Other Worlds
One of the themes that has never left me, often since early childhood, is journeys to other worlds. I used to imagine other planets, preparations for departure and the voyage to them, new landscapes, the feelings that accompany the sight of alien skies, other suns and moons, looking at Earth from very far away, and so on. It thrilled me, while at the same time filling me with a deep calm mixed with bottomless sadness. I had the sense of looking into an inevitable future, joined to a great grief for everything that must disappear on the way toward that future.
I do not so much believe as observe that recurring themes arrange themselves, for each person who allows them to return and gradually reveal themselves ever more fully, into a kind of map and a set of signposts. Leading to what? Who knows—perhaps to one’s own destiny and the meaning of being. It is hard to believe in that, but harder still not to believe in anything at all. So I believe cautiously: I do not question too much, I simply listen and watch, and when I hear or glimpse something, I follow.

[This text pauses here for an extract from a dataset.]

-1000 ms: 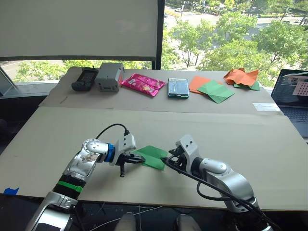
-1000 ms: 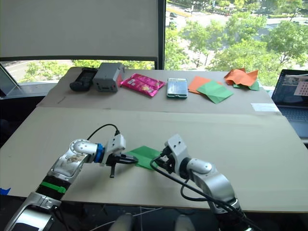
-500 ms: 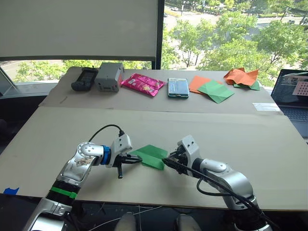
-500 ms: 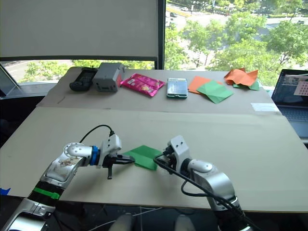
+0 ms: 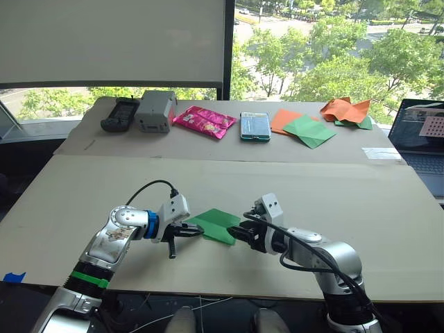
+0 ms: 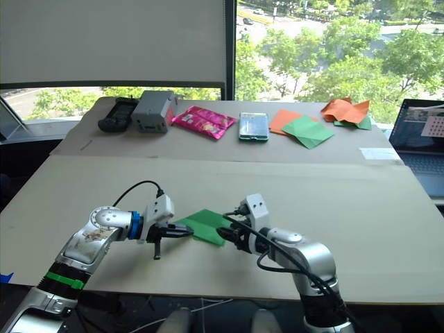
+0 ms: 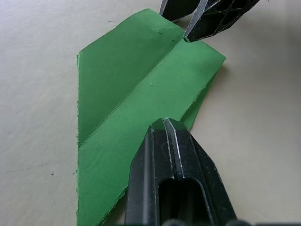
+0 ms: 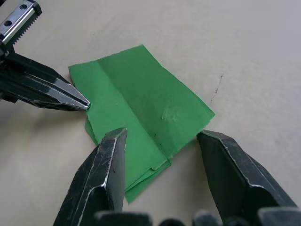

At the same time, I am not, and never have been, a great fan of science fiction. I never devoured Lem or von Däniken; Star Trek, Star Wars, and especially Dune bore me. If anything, it is Douglas Adams and Vonnegut who speak to me, though probably not because of their journeys to other worlds. What reaches me most powerfully in otherworldliness is its expression of the truth that we ourselves are strangers in a strange reality, and that every encounter with another organism is an encounter with an alien.
About ten years ago I came across Michel Faber. Under the Skin astonished and terrified me, both as a novel and as Jonathan Glazer’s film; The Crimson Petal and the White delighted me; and from the very beginning I have seen his last novel, The Book of Strange New Things—an intergalactic marital breakdown combined with the story of a Christian mission to an alien civilization—as an opera. And for those ten years I have been striving to bring that opera into being. In various ways: trying, unsuccessfully, to persuade Faber to write the libretto, speaking with several people about these plans, from time to time receiving signals that it might now be possible, only for the plan, so far, always to be called off. But I am patient, and convinced that in the end it will happen. Perhaps this exceptionally long span of time, even by the often uneven logistical standards of large operatic undertakings, has helped the subject to mature. I have the feeling that over these ten years the opera has arranged itself in my mind. Until recently, without a specific libretto, indeed without any concrete particulars at all, and yet clearly, as a whole other world into which I can now peer and summon before my eyes and ears. It is crystallizing around a text that has also emerged recently—written by David Pountney—and I am taking it apart, putting it back together, asking questions—of myself and of the author—about meanings, details, and so on, and shaping the score, although I still have no complete certainty what will become of it. So be it. It is not the first time I have written without certainty. Certainty is a rare luxury in this world, and probably in others too.
So once again: she and he and someone else. And a series of close encounters and misunderstandings. Under an alien sky.